[[ Source data open ]]

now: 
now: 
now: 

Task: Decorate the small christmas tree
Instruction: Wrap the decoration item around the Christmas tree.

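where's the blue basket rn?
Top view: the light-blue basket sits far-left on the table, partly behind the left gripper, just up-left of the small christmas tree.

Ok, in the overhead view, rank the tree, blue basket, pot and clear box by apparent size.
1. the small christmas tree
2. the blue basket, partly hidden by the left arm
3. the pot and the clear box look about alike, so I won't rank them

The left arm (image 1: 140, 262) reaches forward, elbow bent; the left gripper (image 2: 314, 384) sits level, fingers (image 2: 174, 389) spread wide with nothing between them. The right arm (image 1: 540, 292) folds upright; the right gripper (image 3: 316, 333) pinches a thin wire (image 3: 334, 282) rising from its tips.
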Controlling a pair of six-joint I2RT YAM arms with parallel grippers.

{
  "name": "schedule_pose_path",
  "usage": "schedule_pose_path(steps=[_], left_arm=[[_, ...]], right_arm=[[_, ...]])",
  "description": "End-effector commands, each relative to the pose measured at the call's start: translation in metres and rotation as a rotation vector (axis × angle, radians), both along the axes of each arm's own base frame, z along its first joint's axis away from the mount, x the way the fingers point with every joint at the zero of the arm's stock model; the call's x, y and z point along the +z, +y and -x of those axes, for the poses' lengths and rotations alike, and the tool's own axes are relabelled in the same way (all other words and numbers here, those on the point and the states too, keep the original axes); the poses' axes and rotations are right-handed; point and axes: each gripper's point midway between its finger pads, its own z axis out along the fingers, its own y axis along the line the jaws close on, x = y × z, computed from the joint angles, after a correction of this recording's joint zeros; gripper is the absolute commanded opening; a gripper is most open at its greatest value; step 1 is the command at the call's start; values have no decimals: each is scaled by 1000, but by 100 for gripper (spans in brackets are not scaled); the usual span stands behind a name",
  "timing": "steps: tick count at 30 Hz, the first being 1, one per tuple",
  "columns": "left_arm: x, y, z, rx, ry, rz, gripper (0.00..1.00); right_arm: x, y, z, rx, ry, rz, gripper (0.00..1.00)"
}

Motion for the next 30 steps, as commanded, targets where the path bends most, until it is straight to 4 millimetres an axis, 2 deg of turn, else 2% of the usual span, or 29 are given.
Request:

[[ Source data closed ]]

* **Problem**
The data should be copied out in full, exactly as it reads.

* **Answer area**
now: 
now: 
now: 

Task: Decorate the small christmas tree
Instruction: Wrap the decoration item around the Christmas tree.

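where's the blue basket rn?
Top view: the light-blue basket sits far-left on the table, partly behind the left gripper, just up-left of the small christmas tree.

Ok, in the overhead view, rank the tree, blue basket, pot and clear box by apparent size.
1. the small christmas tree
2. the blue basket, partly hidden by the left arm
3. the pot and the clear box look about alike, so I won't rank them

The left arm (image 1: 140, 262) reaches forward, elbow bent; the left gripper (image 2: 314, 384) sits level, fingers (image 2: 174, 389) spread wide with nothing between them. The right arm (image 1: 540, 292) folds upright; the right gripper (image 3: 316, 333) pinches a thin wire (image 3: 334, 282) rising from its tips.
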Controlling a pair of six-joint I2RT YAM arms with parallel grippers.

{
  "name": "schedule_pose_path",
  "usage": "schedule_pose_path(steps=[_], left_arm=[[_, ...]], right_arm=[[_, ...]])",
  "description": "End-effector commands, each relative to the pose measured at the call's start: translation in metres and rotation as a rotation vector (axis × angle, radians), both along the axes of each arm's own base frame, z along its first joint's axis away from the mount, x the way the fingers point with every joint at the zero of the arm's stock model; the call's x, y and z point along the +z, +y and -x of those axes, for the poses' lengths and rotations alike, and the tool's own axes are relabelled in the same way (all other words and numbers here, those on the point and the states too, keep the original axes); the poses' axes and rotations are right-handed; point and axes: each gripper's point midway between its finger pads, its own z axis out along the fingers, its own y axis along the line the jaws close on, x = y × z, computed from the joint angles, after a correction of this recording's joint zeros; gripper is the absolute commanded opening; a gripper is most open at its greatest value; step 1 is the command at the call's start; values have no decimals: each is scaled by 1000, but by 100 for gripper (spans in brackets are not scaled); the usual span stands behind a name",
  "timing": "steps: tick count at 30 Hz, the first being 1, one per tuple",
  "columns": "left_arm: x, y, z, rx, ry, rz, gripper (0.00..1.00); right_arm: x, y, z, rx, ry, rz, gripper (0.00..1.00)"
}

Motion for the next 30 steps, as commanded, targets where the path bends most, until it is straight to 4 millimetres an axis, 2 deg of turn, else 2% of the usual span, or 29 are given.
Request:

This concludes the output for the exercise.